Brief
Transcribe the listing below in its entirety.
BEGIN
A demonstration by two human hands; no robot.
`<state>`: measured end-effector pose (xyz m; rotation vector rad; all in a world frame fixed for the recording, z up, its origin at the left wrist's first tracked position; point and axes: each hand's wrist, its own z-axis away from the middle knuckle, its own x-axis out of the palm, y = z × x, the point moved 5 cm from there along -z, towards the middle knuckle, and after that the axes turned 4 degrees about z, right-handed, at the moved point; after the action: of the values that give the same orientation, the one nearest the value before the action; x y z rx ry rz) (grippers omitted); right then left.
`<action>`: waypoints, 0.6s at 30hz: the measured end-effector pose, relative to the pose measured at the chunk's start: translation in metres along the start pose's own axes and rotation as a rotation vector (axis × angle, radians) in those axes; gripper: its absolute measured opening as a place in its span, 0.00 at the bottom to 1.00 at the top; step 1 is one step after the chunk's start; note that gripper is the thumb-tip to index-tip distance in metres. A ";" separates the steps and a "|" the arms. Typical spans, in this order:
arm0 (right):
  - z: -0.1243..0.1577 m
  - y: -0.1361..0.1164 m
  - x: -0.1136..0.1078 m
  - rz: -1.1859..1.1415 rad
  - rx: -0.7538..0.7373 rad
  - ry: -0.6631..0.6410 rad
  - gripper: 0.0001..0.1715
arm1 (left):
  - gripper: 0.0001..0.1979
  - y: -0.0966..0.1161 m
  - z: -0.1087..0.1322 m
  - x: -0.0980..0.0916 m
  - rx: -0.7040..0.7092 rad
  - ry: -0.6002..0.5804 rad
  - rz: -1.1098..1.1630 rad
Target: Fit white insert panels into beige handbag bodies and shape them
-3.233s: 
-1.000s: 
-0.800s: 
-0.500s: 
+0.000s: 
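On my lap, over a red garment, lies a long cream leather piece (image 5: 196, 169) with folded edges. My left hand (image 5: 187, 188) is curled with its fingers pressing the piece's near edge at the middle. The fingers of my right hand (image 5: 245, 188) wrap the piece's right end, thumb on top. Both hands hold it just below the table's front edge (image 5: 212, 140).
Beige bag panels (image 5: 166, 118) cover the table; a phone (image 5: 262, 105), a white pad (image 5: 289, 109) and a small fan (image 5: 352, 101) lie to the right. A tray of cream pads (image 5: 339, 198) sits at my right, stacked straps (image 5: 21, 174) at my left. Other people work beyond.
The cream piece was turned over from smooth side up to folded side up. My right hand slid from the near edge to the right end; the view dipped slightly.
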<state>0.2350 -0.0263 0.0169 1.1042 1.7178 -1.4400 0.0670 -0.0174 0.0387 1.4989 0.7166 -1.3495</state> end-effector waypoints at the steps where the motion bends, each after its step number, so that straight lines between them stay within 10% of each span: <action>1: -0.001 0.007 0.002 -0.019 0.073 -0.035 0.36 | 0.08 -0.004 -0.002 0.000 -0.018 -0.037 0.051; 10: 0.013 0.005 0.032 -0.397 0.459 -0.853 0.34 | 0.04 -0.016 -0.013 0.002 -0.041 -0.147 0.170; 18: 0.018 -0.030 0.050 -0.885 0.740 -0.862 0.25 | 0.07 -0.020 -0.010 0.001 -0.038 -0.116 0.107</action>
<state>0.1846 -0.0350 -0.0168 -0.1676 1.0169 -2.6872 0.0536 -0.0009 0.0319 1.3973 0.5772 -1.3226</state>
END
Your response
A demonstration by two human hands; no robot.
`<state>`: measured end-effector pose (xyz m; rotation vector rad; all in a world frame fixed for the recording, z up, its origin at the left wrist's first tracked position; point and axes: each hand's wrist, its own z-axis away from the middle knuckle, its own x-axis out of the palm, y = z × x, the point moved 5 cm from there along -z, towards the middle knuckle, and after that the axes turned 4 degrees about z, right-handed, at the moved point; after the action: of the values that give the same orientation, the one nearest the value before the action; x y z rx ry rz) (grippers omitted); right then left.
`<action>`: waypoints, 0.6s at 30hz: the measured end-effector pose, relative to the pose measured at the chunk's start: translation in metres along the start pose's own axes and rotation as a rotation vector (axis × angle, radians) in those axes; gripper: its absolute measured opening as a place in its span, 0.00 at the bottom to 1.00 at the top; step 1 is one step after the chunk's start; note that gripper is the thumb-tip to index-tip distance in metres. A ";" separates the steps and a "|" the arms. Typical spans, in this order:
arm0 (right):
  - z: -0.1243..0.1577 m
  - y: -0.1361..0.1164 m
  - x: -0.1136..0.1078 m
  - rz: -1.1859..1.1415 rad
  - rx: -0.7538..0.7373 rad
  - ry: -0.6631..0.6410 rad
  - gripper: 0.0001..0.1715
arm1 (left):
  - gripper: 0.0001..0.1979
  - y: -0.0966..0.1161 m
  - z: -0.1087..0.1322 m
  - x: -0.0980..0.0916 m
  - rx: -0.7040..0.7092 rad
  - ry: -0.6002..0.5804 rad
  - rz: -1.1098..1.1630 rad
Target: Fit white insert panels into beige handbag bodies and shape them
-3.233s: 
-1.000s: 
-0.800s: 
-0.500s: 
+0.000s: 
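On my lap, over a red garment, lies a long cream leather piece (image 5: 196, 169) with folded edges. My left hand (image 5: 187, 188) is curled with its fingers pressing the piece's near edge at the middle. The fingers of my right hand (image 5: 245, 188) wrap the piece's right end, thumb on top. Both hands hold it just below the table's front edge (image 5: 212, 140).
Beige bag panels (image 5: 166, 118) cover the table; a phone (image 5: 262, 105), a white pad (image 5: 289, 109) and a small fan (image 5: 352, 101) lie to the right. A tray of cream pads (image 5: 339, 198) sits at my right, stacked straps (image 5: 21, 174) at my left. Other people work beyond.
The cream piece was turned over from smooth side up to folded side up. My right hand slid from the near edge to the right end; the view dipped slightly.
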<state>0.2350 -0.0263 0.0169 1.1042 1.7178 -1.4400 0.0670 -0.0174 0.0387 1.4989 0.7166 -1.3495</state> end-effector waypoints at the steps where the motion bends, each after its step number, so that straight lines between them stay within 10% of each span: <action>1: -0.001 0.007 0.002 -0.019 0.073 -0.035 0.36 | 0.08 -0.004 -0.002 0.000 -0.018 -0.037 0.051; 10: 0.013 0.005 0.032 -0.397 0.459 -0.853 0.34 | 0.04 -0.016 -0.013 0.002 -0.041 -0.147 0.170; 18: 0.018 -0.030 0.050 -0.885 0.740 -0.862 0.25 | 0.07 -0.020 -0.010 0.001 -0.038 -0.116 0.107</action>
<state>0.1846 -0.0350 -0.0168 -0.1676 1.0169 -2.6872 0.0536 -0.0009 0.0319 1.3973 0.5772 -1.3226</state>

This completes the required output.